We consider the initial values at Julian time (TDB) 2440400.5 (the 28th of June of 1969), from the DE430 Ephemerides (Folkner et al. 2014).

All the numerical tests presented here are run in a HP-Z6-G4-Workstation with 8 cores of Intel©Xeon©Silver 4110 CPU @ 2.10 GHz and 32GiB (16 +16 DIMM DDR4) of RAM memory. The code is written in C and has been compiled under Ubuntu 18.04.3 LTS operating system with gcc version 7.5.0 with options -O2 -std=c99 -fno-common -mfma.
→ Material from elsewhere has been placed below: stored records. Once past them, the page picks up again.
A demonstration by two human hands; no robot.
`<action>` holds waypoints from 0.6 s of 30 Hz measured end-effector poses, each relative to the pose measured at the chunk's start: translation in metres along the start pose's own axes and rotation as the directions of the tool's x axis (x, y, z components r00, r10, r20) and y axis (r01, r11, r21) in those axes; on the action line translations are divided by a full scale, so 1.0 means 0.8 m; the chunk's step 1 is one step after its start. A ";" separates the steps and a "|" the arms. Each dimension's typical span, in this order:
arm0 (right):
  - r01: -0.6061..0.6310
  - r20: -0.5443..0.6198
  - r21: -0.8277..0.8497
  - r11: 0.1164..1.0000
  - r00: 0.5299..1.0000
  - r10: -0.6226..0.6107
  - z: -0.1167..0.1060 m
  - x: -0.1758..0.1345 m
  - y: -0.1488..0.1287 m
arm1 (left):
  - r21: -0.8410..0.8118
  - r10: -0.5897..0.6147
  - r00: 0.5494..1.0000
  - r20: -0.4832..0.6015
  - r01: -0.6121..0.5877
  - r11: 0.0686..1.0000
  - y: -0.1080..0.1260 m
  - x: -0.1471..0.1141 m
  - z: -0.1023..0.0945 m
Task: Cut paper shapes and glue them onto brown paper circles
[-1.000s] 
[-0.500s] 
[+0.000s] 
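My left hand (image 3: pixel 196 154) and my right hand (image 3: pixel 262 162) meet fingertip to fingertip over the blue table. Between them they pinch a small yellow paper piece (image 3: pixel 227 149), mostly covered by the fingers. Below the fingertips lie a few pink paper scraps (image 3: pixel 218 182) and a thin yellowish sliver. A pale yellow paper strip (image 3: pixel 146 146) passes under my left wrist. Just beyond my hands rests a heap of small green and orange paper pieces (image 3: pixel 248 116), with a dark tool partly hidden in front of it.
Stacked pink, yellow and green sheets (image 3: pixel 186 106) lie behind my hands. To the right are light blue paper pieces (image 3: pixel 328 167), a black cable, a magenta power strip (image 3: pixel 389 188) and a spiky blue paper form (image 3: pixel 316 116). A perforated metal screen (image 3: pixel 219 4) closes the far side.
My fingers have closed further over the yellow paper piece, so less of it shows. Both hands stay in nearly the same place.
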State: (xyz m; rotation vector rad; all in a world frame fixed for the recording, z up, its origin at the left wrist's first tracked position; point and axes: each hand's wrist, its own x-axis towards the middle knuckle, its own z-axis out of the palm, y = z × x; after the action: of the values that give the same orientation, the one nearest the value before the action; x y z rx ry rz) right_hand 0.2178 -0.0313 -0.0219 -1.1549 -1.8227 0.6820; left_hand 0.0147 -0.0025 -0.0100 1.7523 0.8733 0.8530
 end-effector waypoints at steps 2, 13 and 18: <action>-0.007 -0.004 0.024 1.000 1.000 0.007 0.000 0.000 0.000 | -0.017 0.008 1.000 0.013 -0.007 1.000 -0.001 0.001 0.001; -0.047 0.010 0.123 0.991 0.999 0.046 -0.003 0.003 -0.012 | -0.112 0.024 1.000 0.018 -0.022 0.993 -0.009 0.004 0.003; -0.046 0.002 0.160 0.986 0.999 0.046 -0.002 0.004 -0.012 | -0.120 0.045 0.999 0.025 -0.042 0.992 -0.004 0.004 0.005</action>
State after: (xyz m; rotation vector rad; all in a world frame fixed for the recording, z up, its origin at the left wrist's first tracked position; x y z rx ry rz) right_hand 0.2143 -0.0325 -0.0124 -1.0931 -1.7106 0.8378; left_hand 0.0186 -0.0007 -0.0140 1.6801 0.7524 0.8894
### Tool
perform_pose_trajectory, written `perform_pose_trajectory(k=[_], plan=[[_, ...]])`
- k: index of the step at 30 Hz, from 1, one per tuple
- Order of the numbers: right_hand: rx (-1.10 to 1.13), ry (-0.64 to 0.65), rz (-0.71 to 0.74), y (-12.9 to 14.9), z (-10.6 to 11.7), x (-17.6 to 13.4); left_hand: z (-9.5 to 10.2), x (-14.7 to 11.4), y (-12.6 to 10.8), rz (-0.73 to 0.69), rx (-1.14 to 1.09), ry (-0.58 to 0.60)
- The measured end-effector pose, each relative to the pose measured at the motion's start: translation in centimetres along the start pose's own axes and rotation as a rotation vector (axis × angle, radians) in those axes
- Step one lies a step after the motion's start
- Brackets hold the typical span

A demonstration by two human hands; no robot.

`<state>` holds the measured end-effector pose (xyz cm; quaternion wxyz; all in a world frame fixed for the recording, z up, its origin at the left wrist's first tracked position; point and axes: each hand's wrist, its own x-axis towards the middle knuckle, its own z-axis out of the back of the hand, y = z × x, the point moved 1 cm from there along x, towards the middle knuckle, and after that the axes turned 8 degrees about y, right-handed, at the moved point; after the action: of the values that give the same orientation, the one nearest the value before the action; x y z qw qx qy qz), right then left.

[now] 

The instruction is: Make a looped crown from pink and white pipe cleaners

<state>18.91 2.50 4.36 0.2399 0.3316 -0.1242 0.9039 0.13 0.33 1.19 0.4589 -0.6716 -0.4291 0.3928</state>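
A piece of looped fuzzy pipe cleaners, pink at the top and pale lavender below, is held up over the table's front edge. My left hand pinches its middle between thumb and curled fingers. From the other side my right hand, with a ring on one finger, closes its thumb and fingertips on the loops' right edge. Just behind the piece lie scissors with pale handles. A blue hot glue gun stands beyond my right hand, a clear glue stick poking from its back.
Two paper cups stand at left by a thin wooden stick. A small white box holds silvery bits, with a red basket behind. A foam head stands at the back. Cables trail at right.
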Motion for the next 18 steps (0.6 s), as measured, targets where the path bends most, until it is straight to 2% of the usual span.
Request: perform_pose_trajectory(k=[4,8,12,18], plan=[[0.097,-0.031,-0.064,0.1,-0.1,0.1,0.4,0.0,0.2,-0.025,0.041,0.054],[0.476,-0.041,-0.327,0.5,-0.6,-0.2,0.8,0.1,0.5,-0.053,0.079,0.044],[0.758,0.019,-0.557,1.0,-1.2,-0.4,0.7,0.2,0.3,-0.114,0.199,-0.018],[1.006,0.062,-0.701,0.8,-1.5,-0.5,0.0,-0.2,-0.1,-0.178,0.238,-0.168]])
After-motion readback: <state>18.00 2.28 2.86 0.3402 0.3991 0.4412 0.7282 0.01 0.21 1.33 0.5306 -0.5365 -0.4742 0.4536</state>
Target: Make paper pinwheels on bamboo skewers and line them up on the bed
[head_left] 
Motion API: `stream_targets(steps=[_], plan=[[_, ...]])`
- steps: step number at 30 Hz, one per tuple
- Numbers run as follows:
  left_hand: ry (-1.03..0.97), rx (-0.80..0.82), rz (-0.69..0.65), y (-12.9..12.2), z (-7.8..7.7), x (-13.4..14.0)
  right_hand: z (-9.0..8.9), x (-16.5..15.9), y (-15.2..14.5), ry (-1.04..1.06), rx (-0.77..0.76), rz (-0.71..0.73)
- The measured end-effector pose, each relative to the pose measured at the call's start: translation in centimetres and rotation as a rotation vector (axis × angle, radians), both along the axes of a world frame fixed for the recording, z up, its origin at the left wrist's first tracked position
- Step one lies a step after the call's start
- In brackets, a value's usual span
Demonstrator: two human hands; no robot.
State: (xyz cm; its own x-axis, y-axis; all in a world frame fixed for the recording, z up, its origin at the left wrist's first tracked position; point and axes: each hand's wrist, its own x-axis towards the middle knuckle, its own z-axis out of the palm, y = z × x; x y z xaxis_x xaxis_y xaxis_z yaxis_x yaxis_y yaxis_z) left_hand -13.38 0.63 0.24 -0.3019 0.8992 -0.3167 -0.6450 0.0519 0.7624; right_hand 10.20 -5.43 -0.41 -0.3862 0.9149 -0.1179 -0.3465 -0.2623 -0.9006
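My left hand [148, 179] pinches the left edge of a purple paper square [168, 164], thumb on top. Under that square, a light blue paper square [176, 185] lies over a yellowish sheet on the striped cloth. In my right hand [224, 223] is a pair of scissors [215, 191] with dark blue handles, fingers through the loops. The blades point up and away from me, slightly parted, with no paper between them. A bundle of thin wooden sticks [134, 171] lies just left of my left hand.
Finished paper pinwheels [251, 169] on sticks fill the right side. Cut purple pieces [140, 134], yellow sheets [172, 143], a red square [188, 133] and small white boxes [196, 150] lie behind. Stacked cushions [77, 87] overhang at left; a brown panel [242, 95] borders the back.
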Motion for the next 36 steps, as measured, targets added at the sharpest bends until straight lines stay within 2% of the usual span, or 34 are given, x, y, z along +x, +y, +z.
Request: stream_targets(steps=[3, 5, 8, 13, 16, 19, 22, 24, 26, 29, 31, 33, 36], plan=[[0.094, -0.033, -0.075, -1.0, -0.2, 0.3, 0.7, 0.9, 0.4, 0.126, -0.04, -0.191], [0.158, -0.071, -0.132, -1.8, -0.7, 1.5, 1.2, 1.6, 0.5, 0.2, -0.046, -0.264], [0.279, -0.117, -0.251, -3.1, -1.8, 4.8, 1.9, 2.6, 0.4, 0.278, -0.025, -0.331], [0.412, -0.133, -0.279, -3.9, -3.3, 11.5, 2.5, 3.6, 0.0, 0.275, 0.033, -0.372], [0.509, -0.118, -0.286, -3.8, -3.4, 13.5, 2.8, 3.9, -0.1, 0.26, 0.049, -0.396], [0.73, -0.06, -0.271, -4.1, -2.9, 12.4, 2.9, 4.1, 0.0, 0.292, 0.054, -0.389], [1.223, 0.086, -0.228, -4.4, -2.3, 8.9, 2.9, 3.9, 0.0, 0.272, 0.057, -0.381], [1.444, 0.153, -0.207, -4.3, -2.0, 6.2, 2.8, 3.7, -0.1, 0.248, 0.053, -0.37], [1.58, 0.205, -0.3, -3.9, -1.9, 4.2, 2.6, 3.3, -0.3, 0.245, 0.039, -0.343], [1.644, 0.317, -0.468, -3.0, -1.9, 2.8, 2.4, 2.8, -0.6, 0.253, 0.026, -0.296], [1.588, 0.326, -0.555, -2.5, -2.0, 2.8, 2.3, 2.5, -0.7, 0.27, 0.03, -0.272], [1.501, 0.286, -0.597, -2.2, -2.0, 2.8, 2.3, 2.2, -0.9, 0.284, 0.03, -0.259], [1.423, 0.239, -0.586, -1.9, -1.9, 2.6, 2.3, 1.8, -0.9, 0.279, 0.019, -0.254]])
The parallelized implementation of FCIRK16 is based on the OpenMP library.

5.1 Monitoring close encounters

We first conduct some experiments to check the techniques of monitoring close encounters proposed and discussed in Sect. 3. For that purpose, we have first made two integrations of the 15-body problem with FCIRK16 forward in time for 50000 years with a constant time-step of \(h=1.5\) days and \(h=3\) days, respectively.

Fig. 1
figure 1

Evolution of relative errors in energy for FCIRK16 with \(h=1.5\) and \(h=3\) (top), and evolution of errors in position of each of the body for the non-adaptive (resp. adaptive with \(\nu =1.6\)) implementation of FCIRK16 with \(h=1.5\) in the middle (resp. lower) subplot

The evolution of relative errors in energy is displayed in the upper subplot of Fig. 1, while the middle (resp. lower) subplot shows the evolution of the errors in positionFootnote 2 for each of the bodies orbiting around the Sun for the non-adaptive (adaptive) integration with constant step size \(h=1.5\).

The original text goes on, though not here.